Finally, the exclusive inclusion of male professional athletes limits the generalizability of the present findings to female athletes, recreational athletes, and non-athletic populations. Nevertheless, the standardized assessment procedures and relatively homogeneous lifestyle characteristics of this elite athletic cohort may have reduced variability related to major lifestyle-associated confounders. Furthermore, multiple statistical comparisons were performed without formal adjustment for multiplicity because the analyses were considered exploratory. Therefore, an increased risk of type I error cannot be excluded.

6. Conclusions

In this large and well-characterized cohort of male professional athletes, higher serum 25(OH)D concentrations were independently associated with a more favorable atherogenic lipid profile, including lower LDL-C, triglyceride, and lipoprotein(a) concentrations. These associations remained consistent after adjustment for anthropometric, training-related, and seasonal factors, suggesting that vitamin D status may represent a relevant correlate of lipid metabolism in this athletic population with relatively homogeneous lifestyle characteristics and low burden of cardiometabolic confounding factors.
Exploratory subgroup analyses further suggested graded associations between serum 25(OH)D concentrations and atherogenic lipid parameters, with more favorable lipid profiles observed at higher vitamin D levels. Although these findings do not support specific treatment targets, they raise the hypothesis that conventional vitamin D sufficiency thresholds may not necessarily reflect optimal concentrations for cardiometabolic health in elite athletes.
Given the recognized importance of cumulative exposure to atherogenic lipoproteins across the lifespan, even modest differences in lipid profiles during young adulthood may be biologically relevant. While the cross-sectional design precludes causal inference, the consistency of associations across different lipid fractions and analytical approaches supports further investigation into vitamin D status as a potential metabolic correlate in athletes. Prospective and interventional studies are warranted to clarify the directionality and potential physiological relevance of these associations.

Supplementary Materials

The following supporting information can be downloaded at https://www.mdpi.com/article/10.3390/nu18122013/s1, Table S1: Group differences according to insufficient (<30 ng/mL), sufficient (30–50 ng/mL) or optimal (>50 ng/mL) Vitamin D status–summer examinations (June–October) only (descriptives as mean ± SD/median (IQR)); Figure S1: Flow chart of participant selection; Table S2: Vitamin D status and lipid profile according to sports discipline (descriptives as mean ± SD/median (IQR).

Author Contributions

P.B. (Pascal Bauer) wrote the application for the approved ethical permit. P.B. (Pascal Bauer) and A.M. performed material preparation and created the study protocol. P.B. (Pascal Bauer), V.G., A.M., J.S., P.B. (Priyanka Böttger) and S.S. collected and prepared the data for statistical analysis. V.G. and P.B. (Pascal Bauer) performed the statistical analysis. V.G., P.B. (Pascal Bauer) and S.S. wrote the manuscript. All authors have read and agreed to the published version of the manuscript.

Funding

This research received no specific grant from any funding agency in the public, commercial, or not-for-profit sectors.
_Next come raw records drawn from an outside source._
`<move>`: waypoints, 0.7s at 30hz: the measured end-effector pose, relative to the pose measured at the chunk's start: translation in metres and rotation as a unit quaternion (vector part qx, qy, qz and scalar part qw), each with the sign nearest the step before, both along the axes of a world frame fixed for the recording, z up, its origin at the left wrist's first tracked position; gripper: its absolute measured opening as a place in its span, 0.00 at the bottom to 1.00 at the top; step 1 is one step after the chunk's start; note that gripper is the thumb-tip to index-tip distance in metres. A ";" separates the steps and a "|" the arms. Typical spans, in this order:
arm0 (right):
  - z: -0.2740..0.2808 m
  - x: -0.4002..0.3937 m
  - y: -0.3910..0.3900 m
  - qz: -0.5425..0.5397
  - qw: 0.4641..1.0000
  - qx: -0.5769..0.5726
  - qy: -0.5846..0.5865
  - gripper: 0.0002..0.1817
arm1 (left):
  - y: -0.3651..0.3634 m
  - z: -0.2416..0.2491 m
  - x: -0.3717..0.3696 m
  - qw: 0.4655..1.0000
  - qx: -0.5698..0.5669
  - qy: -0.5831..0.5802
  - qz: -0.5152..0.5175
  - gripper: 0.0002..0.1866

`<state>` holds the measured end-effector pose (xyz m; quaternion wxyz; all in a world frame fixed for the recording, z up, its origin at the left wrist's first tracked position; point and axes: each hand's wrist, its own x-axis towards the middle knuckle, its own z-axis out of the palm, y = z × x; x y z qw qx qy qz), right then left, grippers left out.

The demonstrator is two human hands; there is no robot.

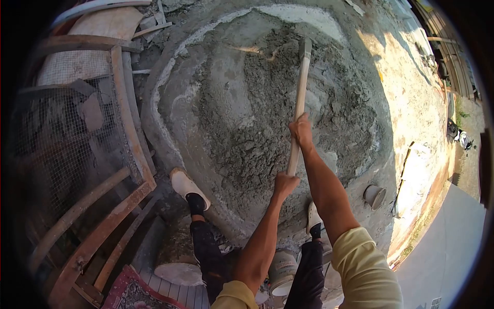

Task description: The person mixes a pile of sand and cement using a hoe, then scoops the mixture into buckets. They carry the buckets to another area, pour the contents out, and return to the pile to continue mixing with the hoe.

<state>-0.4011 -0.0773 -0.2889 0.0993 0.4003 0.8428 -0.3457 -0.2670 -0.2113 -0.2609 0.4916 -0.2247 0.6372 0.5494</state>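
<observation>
My right hand [302, 130] is wrapped around the middle of a hoe's pale wooden handle [302, 85]. Lower down, near the handle's end, my left hand [286, 184] grips it too. The hoe's metal head [306, 48] is at the far end; its blade is mostly hidden, seemingly in the mix. Wet grey mortar [242, 144] is spread in a wide, lumpy patch in front of my feet, with smoother, wetter areas at the left and centre. Paler material [303, 14] rims its far edge.
At left stands a wood-framed mesh screen [126, 113] with wooden bars below it. A small bucket [374, 196] sits right of the mortar, and more buckets [283, 273] are by my legs. My light shoes [186, 185] are at the mortar's near edge. A patterned rug [136, 293] lies lower left.
</observation>
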 end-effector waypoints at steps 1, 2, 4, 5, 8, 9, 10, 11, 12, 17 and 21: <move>-0.006 0.015 -0.004 0.015 1.000 0.001 -0.007 0.20 | -0.008 0.004 0.008 1.000 -0.003 -0.003 0.002 0.08; -0.004 0.020 -0.005 0.015 1.000 0.001 -0.011 0.20 | -0.017 0.005 0.015 1.000 0.006 -0.006 -0.015 0.08; 0.000 0.033 -0.015 -0.146 0.955 -0.256 -0.022 0.16 | -0.031 0.015 0.033 0.999 0.008 -0.014 -0.036 0.08; -0.006 0.045 -0.023 -0.146 0.954 -0.261 -0.026 0.16 | -0.036 0.018 0.044 0.999 -0.010 -0.010 -0.050 0.08; -0.004 0.104 -0.049 -0.165 0.948 -0.270 -0.021 0.12 | -0.061 0.025 0.108 0.998 -0.040 0.036 -0.043 0.08; 0.008 0.129 -0.067 -0.181 0.943 -0.280 -0.013 0.12 | -0.073 0.034 0.129 0.996 -0.057 0.020 -0.065 0.09; 0.021 0.153 -0.085 -0.207 0.935 -0.288 -0.005 0.12 | -0.086 0.045 0.153 0.994 -0.074 0.004 -0.086 0.10; 0.031 0.177 -0.098 -0.209 0.934 -0.283 -0.063 0.12 | -0.100 0.048 0.190 0.990 -0.101 0.022 -0.096 0.10; 0.034 0.207 -0.114 -0.231 0.926 -0.293 -0.063 0.12 | -0.113 0.050 0.224 0.986 -0.126 0.041 -0.106 0.11; 0.048 0.311 -0.159 -0.262 0.904 -0.311 -0.133 0.09 | -0.157 0.100 0.316 0.967 -0.154 0.138 -0.148 0.16; 0.057 0.285 -0.142 -0.274 0.892 -0.332 -0.138 0.07 | -0.142 0.104 0.295 0.958 -0.190 0.124 -0.174 0.21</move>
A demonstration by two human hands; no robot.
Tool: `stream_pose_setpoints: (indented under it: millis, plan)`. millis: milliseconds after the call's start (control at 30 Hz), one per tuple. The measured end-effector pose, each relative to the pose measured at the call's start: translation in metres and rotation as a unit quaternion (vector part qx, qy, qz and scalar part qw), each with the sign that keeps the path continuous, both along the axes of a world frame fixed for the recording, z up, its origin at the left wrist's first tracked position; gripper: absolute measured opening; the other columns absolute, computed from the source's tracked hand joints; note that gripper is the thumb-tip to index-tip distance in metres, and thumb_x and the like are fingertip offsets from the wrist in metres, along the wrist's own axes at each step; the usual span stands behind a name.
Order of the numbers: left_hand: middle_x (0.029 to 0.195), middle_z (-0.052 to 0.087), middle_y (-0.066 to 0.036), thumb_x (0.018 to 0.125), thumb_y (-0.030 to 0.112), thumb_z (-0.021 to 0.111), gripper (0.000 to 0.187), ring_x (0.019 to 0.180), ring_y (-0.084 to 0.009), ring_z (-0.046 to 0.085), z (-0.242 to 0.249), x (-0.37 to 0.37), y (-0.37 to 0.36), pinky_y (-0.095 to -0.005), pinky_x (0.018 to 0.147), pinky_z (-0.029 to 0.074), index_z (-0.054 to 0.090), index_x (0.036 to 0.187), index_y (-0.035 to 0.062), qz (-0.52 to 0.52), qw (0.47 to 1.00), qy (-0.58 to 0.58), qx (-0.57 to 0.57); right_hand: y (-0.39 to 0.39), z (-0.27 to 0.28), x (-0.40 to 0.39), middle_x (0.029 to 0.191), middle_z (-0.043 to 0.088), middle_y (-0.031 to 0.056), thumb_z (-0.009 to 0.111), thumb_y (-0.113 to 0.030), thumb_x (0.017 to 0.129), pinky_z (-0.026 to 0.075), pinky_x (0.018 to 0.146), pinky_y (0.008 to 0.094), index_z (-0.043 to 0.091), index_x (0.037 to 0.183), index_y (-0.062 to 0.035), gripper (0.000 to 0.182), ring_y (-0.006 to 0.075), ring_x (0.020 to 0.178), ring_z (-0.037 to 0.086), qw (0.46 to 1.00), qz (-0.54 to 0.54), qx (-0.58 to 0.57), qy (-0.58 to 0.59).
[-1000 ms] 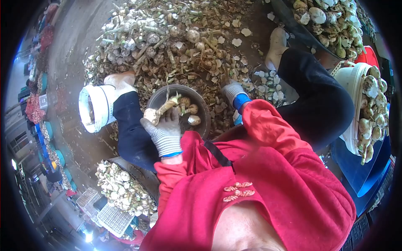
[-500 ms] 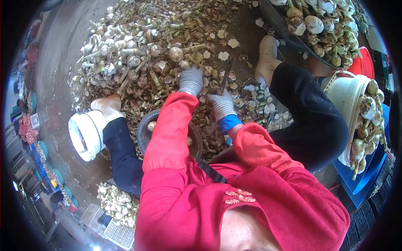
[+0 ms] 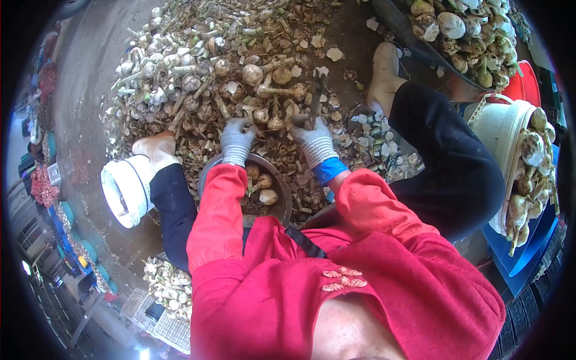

Institutional Review Board Statement

The study protocol was approved by the local Ethics Committee of the Justus-Liebig University Giessen (reference number AZ 15/17, approved date: 19 December 2015) and conducted in accordance with the Declaration of Helsinki.

Informed Consent Statement

All participants provided written informed consent. Patient consent for publication was not applicable because the manuscript does not contain identifiable patient information.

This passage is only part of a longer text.